Now, about the controversial pie I mentioned: As you all likely know, I spend my Sunday nights with the Hawaii Gagaku Society (see “Rum’s Favorite Cookie”, if you need a reference post).  Last week, I promised the gang that I would bake a pumpkin pie.  I used the recipe on the side of the can of Libby’s Pumpkin more or less, but I left out the eggs, added a tablespoon of butter and a half cup of flour.  I also added some ginger along with the pumpkin spice.  The resultant pie was quite nice, and I liked it, and it made the weirdest stir at the Gagaku society.  More or less simultaneously, Evelin across from me made a face and said there was too much spice, Chow to my left turned to me and said “next time, more spice,” and Yuka and Yoko to my right were holding a conversation in Japanese about how they’d never tasted a more perfect blend of spices in a pumpkin pie.  Polly agreed that the spices were perfect, and Yuka and Polly decided between them that their tastes matter more than Chow and Evelin’s because they’ve been in the society for longer.  Yuka claims it was the best pumpkin pie she has ever tasted.  Chow said the crust was too hard.  The rest of the society, I am sure, had an opinion, but they kept it to themselves.

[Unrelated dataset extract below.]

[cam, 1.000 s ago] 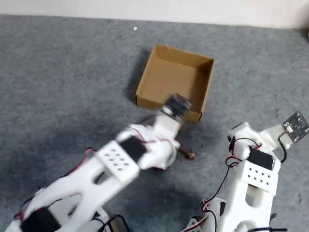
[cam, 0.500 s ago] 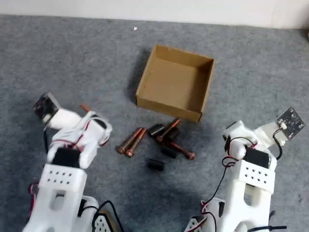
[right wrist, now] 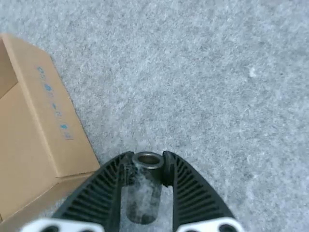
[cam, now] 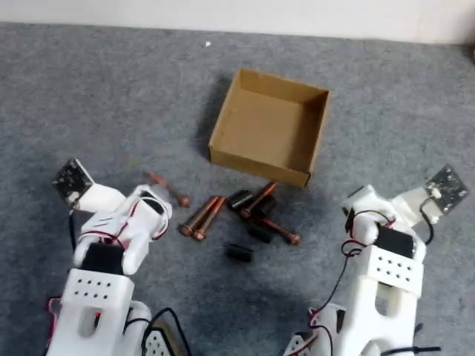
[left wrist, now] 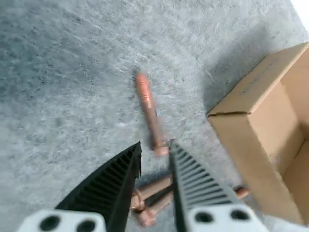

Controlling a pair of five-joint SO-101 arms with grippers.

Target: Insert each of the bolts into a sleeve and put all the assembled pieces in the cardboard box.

I’m going to eat what’s left of that particular pie for breakfast in the morning.  There’s not much of it left.  The only person who left some on his or her plate was Evelin (who thought it was too heavy as well as over-spiced).  All in all, I’d say it went over well.  If I decide to bring pumpkin pie again, I think I’ll use exactly the same recipe.

Note: Don’t try this at home, kids!  At least not until you’re over 21…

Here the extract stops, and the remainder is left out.